━━━ DATA EXCERPTS

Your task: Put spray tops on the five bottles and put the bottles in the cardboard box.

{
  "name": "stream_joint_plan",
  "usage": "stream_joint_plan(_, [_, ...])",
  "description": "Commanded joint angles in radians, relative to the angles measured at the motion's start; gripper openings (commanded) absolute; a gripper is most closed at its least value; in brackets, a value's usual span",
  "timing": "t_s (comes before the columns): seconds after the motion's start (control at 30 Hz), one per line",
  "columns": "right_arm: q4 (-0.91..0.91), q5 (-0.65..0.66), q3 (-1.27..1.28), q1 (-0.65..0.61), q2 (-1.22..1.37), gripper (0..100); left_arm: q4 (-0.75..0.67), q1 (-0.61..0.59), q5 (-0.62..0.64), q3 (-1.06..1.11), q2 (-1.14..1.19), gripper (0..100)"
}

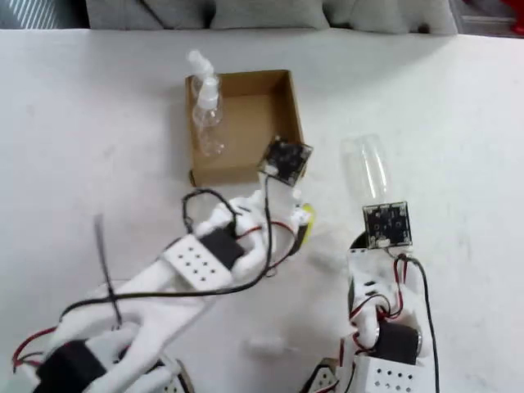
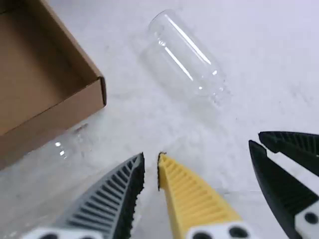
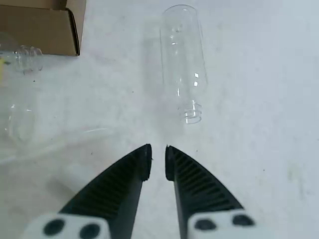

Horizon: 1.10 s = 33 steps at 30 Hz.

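An uncapped clear bottle (image 3: pixel 182 59) lies on the white table, its threaded neck toward my right gripper (image 3: pixel 158 158), whose black fingers are shut with nothing between them. The same bottle (image 1: pixel 366 168) lies right of the cardboard box (image 1: pixel 282 102). Inside the box lies a bottle with a white spray top (image 1: pixel 206 106). My left gripper (image 2: pixel 151 168), one finger grey and one yellow, is shut and empty just off the box's near right corner (image 2: pixel 94 92). Another uncapped clear bottle (image 2: pixel 62 149) rests on the table between the box and the grey finger.
The right gripper's black fingers (image 2: pixel 279 164) stand close beside my left gripper. A small white piece (image 3: pixel 75 174) lies on the table by the right gripper; I cannot tell what it is. More clear plastic (image 3: pixel 25 127) lies beyond it. The table stretches open to the right.
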Motion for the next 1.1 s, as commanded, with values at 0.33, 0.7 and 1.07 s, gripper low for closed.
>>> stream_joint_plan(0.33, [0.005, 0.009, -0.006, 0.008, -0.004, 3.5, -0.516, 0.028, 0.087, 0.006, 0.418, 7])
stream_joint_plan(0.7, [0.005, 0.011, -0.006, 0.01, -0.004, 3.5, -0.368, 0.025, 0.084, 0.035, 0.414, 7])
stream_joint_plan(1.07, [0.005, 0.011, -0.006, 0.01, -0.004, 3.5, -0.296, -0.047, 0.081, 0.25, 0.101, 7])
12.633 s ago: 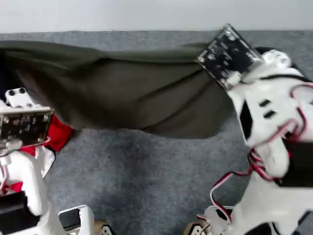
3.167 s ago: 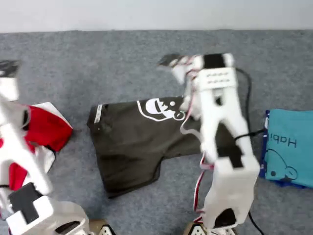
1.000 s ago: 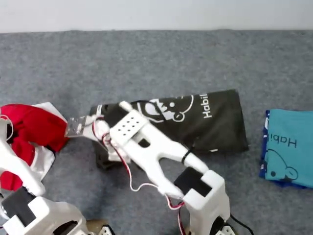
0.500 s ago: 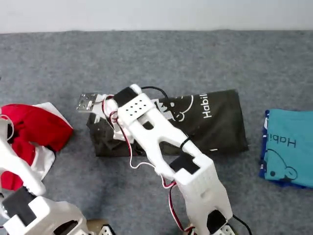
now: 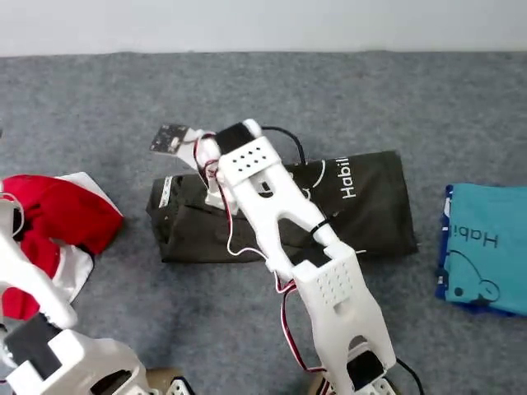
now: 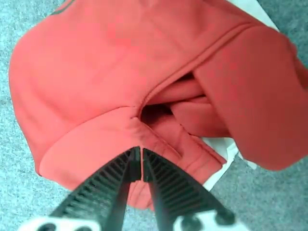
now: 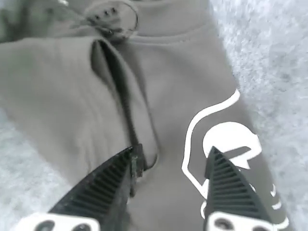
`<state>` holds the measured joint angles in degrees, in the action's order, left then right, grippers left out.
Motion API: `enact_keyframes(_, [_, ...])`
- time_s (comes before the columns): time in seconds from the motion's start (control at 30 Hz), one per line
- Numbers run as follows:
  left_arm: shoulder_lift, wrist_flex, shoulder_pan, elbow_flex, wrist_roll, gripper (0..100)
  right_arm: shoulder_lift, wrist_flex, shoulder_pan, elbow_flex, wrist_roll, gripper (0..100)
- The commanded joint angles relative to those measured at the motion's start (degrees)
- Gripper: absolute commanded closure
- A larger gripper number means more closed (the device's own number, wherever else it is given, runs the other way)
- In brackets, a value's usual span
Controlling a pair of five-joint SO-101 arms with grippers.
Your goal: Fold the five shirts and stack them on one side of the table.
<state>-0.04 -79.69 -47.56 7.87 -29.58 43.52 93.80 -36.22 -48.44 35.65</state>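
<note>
One dark shirt [image 5: 375, 206], folded, right pincer [image 7: 173, 151] spread over it

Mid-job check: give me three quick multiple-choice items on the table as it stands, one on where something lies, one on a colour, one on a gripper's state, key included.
1. Where does the teal shirt lie?
A) far out on the right arm's side of the table
B) beneath another shirt
C) in a gripper

2. The left gripper hangs over which colour?
A) teal
B) red
C) blue

3. The right gripper is:
A) shut on a collar
B) shut, off the cloth
C) open over the dark shirt

Key: A, it lies folded at the high view's right edge; B, the red shirt spreads under its shut fingers; C, its fingers stand apart above the printed cloth.
</note>
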Motion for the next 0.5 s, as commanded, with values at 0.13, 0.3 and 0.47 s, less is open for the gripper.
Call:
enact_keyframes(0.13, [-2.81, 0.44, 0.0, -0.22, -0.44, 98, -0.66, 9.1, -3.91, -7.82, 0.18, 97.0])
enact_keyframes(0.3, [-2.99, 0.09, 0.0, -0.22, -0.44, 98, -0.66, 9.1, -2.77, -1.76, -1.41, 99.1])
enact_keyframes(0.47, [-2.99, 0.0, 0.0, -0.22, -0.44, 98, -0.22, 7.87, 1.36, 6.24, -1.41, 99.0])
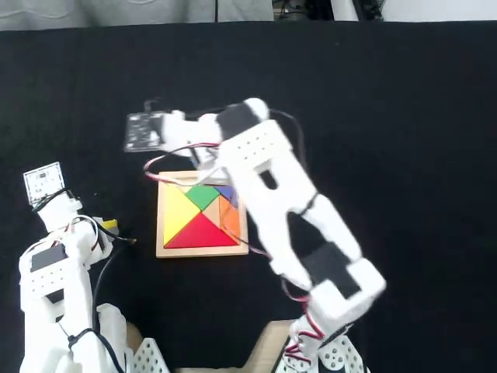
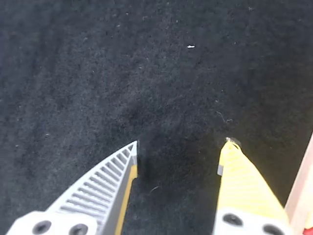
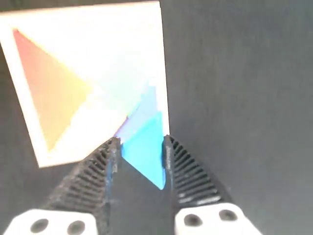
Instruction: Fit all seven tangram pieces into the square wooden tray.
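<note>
Wooden tray partly filled; right gripper clamped on a light-blue triangle

4 pieces lie touching in the tray: yellow triangle, red triangle, green piece and orange piece. The blue triangle is held at the tray's corner, and the right arm covers the tray's side. The left gripper, spread wide, hangs over black cloth just beside the tray

Black cloth lay beneath and all around left pincer. White lint speck sat on cloth well ahead of it. Pale grey backdrop ran far beyond pincer; wooden board lay behind.
</note>
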`<action>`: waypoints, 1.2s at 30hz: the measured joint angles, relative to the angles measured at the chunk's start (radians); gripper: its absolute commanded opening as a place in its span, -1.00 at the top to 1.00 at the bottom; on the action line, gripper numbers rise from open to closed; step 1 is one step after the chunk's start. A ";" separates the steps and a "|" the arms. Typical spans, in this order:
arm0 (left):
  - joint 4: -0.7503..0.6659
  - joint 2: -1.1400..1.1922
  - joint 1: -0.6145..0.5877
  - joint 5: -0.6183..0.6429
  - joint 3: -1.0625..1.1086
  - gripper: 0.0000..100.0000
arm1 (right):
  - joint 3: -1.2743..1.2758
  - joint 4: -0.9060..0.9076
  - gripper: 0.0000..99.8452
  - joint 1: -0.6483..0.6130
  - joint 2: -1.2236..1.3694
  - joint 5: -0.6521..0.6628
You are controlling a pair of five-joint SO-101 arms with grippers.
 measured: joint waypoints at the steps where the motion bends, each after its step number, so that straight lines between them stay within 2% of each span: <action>1: 0.000 0.000 0.000 0.000 0.000 0.46 | -0.032 -0.005 0.94 -0.012 0.041 -0.003; 12: 0.000 0.000 -0.002 0.000 0.000 0.46 | -0.419 0.009 0.94 -0.041 0.483 -0.006; 19: 0.000 0.000 -0.002 0.000 0.000 0.46 | -0.605 0.087 0.94 -0.092 0.643 -0.006; 29: 0.000 0.000 -0.002 0.000 0.000 0.46 | -0.818 0.227 0.93 -0.089 0.779 -0.006; 36: 0.000 0.000 -0.002 0.000 0.000 0.46 | -0.908 0.258 0.65 -0.089 0.835 -0.006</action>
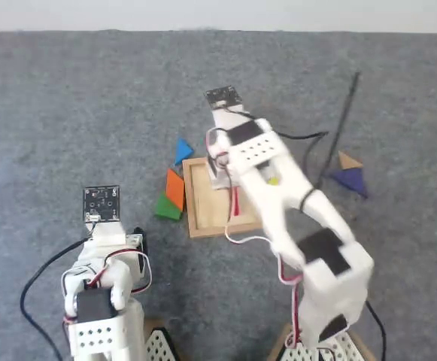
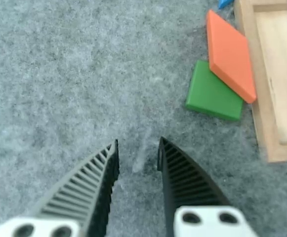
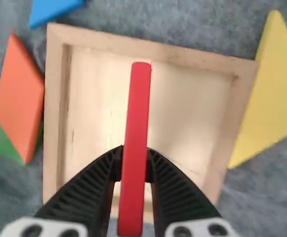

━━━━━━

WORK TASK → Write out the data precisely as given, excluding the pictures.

EXERCISE SOLUTION →
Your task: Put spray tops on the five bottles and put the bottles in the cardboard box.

{
  "name": "stream_joint_plan",
  "usage": "stream_joint_plan(_, [_, ...])",
  "description": "Commanded joint angles in radians, relative to the angles measured at the motion's start; gripper openings (commanded) absolute; a gripper is most closed at its least value; in brackets, a value's usual span",
  "timing": "t_s (comes before the columns): seconds after the motion's start (control at 30 Hz), one per line",
  "columns": "right_arm: q4 (-0.91..0.91), q5 (-0.65..0.66), q3 (-1.27..1.28), q1 (-0.65..0.61), q2 (-1.22..1.37), gripper (0..100); left_arm: q4 (-0.75..0.67), q1 (-0.61..0.59), q5 (-0.62..0.64), q3 (-1.06..1.11), q2 (-1.14..1.19), gripper (0..100)"
}


Horizon: 1.10 s = 33 steps at 30 Hz.

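An uncapped clear bottle (image 3: pixel 182 59) lies on the white table, its threaded neck toward my right gripper (image 3: pixel 158 158), whose black fingers are shut with nothing between them. The same bottle (image 1: pixel 366 168) lies right of the cardboard box (image 1: pixel 282 102). Inside the box lies a bottle with a white spray top (image 1: pixel 206 106). My left gripper (image 2: pixel 151 168), one finger grey and one yellow, is shut and empty just off the box's near right corner (image 2: pixel 94 92). Another uncapped clear bottle (image 2: pixel 62 149) rests on the table between the box and the grey finger.
The right gripper's black fingers (image 2: pixel 279 164) stand close beside my left gripper. A small white piece (image 3: pixel 75 174) lies on the table by the right gripper; I cannot tell what it is. More clear plastic (image 3: pixel 25 127) lies beyond it. The table stretches open to the right.
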Motion for the next 1.1 s, as commanded, with values at 0.33, 0.7 and 1.07 s, gripper low for closed.
>>> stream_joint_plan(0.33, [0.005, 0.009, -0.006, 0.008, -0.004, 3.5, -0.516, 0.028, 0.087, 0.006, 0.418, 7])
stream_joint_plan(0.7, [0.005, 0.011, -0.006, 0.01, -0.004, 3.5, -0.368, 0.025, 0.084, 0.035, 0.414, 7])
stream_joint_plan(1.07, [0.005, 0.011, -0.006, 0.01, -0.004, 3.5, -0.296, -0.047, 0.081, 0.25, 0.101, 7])
12.633 s ago: 
3.167 s ago: 
1.000 s ago: 
0.500 s ago: 
now: 
now: 
now: 
`<state>` holds the measured joint angles in degrees, in the action's order, left then right, grippers left out.
Motion API: `enact_keyframes(_, [_, ...])`
- time_s (comes before the columns): time in seconds from the motion's start (control at 30 Hz), one per line
- Numbers run as follows:
  left_arm: shoulder_lift, wrist_flex, shoulder_pan, elbow_flex, wrist_roll, gripper (0..100)
  right_arm: shoulder_lift, wrist_flex, shoulder_pan, elbow_flex, wrist_roll, gripper (0..100)
- The commanded joint angles relative to those measured at the motion's start (degrees)
- Gripper: absolute commanded closure
- A larger gripper number means more closed (the device's own number, wherever else it is given, runs the other way)
- In brackets, a value's usual span
Controlling a pair of five-joint SO-101 arms with grippers.
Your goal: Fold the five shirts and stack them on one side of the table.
<state>-0.04 -79.69 -47.56 7.87 -29.58 43.52 93.80 -36.22 -48.44 35.65</state>
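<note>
One dark shirt [image 5: 375, 206], folded, right pincer [image 7: 173, 151] spread over it

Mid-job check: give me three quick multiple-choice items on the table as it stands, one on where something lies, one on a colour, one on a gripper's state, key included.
1. Where does the teal shirt lie?
A) far out on the right arm's side of the table
B) beneath another shirt
C) in a gripper

2. The left gripper hangs over which colour?
A) teal
B) red
C) blue

3. The right gripper is:
A) shut on a collar
B) shut, off the cloth
C) open over the dark shirt

Key: A, it lies folded at the high view's right edge; B, the red shirt spreads under its shut fingers; C, its fingers stand apart above the printed cloth.
</note>
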Motion for the next 0.5 s, as commanded, with values at 0.13, 0.3 and 0.47 s, less is open for the gripper.
Call:
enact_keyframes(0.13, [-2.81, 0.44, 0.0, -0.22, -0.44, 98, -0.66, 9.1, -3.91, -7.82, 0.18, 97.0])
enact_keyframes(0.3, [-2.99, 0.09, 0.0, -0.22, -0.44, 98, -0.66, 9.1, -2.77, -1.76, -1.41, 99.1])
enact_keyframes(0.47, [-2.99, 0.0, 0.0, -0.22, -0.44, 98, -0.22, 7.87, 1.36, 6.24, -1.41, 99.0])
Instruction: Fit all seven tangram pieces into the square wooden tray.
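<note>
Wooden tray partly filled; right gripper clamped on a light-blue triangle

4 pieces lie touching in the tray: yellow triangle, red triangle, green piece and orange piece. The blue triangle is held at the tray's corner, and the right arm covers the tray's side. The left gripper, spread wide, hangs over black cloth just beside the tray

Black cloth lay beneath and all around left pincer. White lint speck sat on cloth well ahead of it. Pale grey backdrop ran far beyond pincer; wooden board lay behind.
</note>
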`<action>`: waypoints, 1.2s at 30hz: the measured joint angles, relative to the angles measured at the chunk's start (radians); gripper: its absolute commanded opening as a place in its span, -1.00 at the top to 1.00 at the bottom; on the action line, gripper numbers rise from open to closed; step 1 is one step after the chunk's start. A ";" separates the steps and a "|" the arms. Typical spans, in this order:
arm0 (left):
  - joint 4: -0.7503..0.6659
  - joint 2: -1.1400..1.1922
  - joint 1: -0.6145..0.5877
  - joint 5: -0.6183..0.6429
  - joint 3: -1.0625..1.1086
  - gripper: 0.0000..100.0000
arm1 (right):
  - joint 3: -1.2743..1.2758
  - joint 4: -0.9060..0.9076
  - gripper: 0.0000..99.8452
  - joint 1: -0.6483..0.6130
  - joint 2: -1.2236..1.3694
  - joint 5: -0.6521..0.6628
You are controlling a pair of five-joint SO-101 arms with grippers.
 measured: joint waypoints at the steps where the motion bends, each after its step number, so that straight lines between them stay within 2% of each span: <action>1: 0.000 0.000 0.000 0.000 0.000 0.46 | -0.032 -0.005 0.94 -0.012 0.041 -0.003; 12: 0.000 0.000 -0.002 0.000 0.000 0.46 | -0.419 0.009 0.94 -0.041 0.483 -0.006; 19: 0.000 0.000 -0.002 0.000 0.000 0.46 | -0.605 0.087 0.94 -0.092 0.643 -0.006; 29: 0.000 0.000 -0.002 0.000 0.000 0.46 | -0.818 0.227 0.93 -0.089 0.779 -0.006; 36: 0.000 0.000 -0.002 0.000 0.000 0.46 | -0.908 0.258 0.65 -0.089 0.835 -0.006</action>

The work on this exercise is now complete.